Senna; provides direct stimulation of nerve endings in the colon to increase intestinal motility.

Stool softeners

Docusate; a substance that assists water to mix with faeces to soften the stool, typically taking $1\text{-}3$ days for onset.

Sulfonylureas

Diabetes medications like Gliclazide that increase the secretion of insulin from pancreatic beta cells.

Sympathomimetics

Adrenaline; a drug used in anaphylaxis to stimulate the sympathetic nervous system.

Thiazide and related diuretics

Diuretics (e.g., Indapamide) that inhibit sodium and chloride reabsorption in the proximal segment of the distal convoluted tubule.

Warfarin

A vitamin K antagonist that inhibits the synthesis of vitamin K-dependent clotting factors ($II$, $VII$, $IX$, $X$).

5HT3 Antagonist

Antiemetics like Ondansetron that block serotonin receptors in the medulla and GIT; particularly effective for chemotherapy-induced nausea.

Half-life

Time interval required for elimination processes to reduce the concentration of a medication in the body by half.

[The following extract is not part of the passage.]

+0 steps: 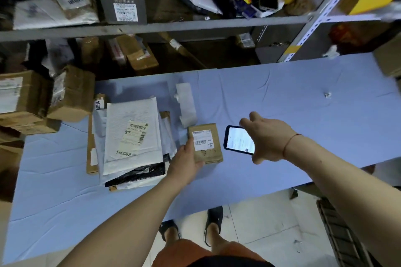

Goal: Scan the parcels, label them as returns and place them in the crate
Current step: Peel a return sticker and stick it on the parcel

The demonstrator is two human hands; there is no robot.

Steady state concentration

Where the rate of medication administration is equal to the rate of medication elimination, thus maintaining the concentration of the drug above the minimum effective concentration.

Therapeutic range

Concentration of medication between the minimum level and toxic level.

Bolus dose

A mass intended for IV injection over a short period of time to quickly achieve therapeutic concentration within the body.

Agonist

Medication capable of binding to receptors to initiate medication actions.

Antagonist

Agent that blocks receptors, stopping what normally binds to the receptor, and as a result inhibits normal response.

Pharmacodynamics

The biochemical and physiological effects of medications, study of the mechanism of action/how the drug works on the body.

Pharmacokinetics

Study of the absorption, distribution, metabolism, and elimination of medications; what the body does to the medication.

Duration of Action

The length of time for which the medication has a pharmacological effect. Measured from onset of action to the time when it drops below minimum effective concentration.

Onset of action

Begins when the medication enters the plasma.